In a SpringBoot project you can specify the deserializer to use by setting the following property:
spring.cloud.stream.kafka.bindings.process-in-0.consumer.configuration.value.deserializer
=org.apache.kafka.common.serialization.StringSerializer
When a project uses a basic deserializer, like StringSerializer, if the first step fails, Kafka will throw an exception and get stuck in an endless loop trying to deserialize the same message. New messages will begin to build up behind this poison message and your logs will start filling with Kakfa warnings.
ErrorHandling Deserializer
To implement the ErrorHandlingDeserializer simply change the property to:
spring.cloud.stream.kafka.bindings.process-in-0.consumer.configuration.value.deserializer
=org.springframework.kafka.support.serializer.ErrorHandlingDeserializer
When the ErrorHandlingDeserializer is implemented, a message that fails to deserialize, will not cause an exception to be thrown. Kafka will instead, create a consumer record where the header is set to “springDeserializerException” and the value of the message is set to null. Kafka will pass this custom message onto the Kafka consumer and move on to the next message in the queue.
When the Kafka consumer reads a new message, it first checks the headers associated with the message.

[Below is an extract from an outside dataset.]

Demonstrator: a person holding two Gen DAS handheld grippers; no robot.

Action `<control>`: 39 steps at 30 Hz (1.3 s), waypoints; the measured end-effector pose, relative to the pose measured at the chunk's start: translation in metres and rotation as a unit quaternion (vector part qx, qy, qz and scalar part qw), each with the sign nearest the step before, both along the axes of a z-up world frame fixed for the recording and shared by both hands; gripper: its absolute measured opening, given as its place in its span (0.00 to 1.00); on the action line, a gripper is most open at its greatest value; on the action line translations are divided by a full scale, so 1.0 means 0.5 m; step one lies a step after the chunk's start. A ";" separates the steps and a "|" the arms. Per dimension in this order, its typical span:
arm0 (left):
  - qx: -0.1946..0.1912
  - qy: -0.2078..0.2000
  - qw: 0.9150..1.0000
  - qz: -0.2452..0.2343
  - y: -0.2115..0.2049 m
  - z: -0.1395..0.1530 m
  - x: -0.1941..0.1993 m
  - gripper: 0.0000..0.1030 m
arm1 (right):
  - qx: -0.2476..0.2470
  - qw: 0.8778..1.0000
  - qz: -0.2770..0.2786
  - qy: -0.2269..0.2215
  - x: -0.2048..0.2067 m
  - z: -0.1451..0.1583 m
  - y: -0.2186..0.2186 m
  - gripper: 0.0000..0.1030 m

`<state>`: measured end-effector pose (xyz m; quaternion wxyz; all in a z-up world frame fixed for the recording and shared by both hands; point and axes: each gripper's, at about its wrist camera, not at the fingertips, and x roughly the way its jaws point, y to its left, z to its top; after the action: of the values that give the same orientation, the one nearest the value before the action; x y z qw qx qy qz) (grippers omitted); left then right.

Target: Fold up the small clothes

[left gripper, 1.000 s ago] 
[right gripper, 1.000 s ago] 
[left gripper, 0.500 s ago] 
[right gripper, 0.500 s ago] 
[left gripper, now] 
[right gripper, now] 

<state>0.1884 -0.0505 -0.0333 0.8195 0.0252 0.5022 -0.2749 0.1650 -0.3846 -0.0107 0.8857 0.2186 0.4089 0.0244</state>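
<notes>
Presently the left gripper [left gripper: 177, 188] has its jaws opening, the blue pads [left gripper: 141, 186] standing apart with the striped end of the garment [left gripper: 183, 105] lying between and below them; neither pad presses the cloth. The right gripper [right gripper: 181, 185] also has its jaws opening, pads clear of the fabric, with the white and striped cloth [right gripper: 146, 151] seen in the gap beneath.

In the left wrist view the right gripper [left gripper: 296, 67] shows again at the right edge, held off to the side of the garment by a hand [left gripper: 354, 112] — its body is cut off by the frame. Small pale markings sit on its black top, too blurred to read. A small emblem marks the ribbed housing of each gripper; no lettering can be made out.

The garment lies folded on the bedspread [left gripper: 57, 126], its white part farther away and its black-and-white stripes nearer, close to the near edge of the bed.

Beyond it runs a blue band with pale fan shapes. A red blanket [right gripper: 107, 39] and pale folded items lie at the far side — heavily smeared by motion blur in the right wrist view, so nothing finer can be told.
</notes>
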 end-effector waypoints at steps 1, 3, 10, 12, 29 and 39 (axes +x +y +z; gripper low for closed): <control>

If the “springDeserializerException” header is found the message is immediately sent to the dead letter queue and the consumer moves on to the next message. This process gives the developer the ability to investigate the faulty message without negatively impacting the entire system
FailedDeserializationFunction
So far we have addressed the two extremes. The default deserializer will retry a message until it can deserialize it successfully. The error handling deserializer will send the message to the dead letter queue after the first deserialization failure. There are cases, where a system would want to retry specific deserialization errors and not automatically move past them. For example, when trying to connect to a schema registry during deserialization the system might receive a java.net.UnknownHostException. In this case, the system might have temporarily lost connection to the schema registry and needs a couple of seconds to recover the connection. It would then be appropriate to retry deserializing the message while the system is trying to reconnect.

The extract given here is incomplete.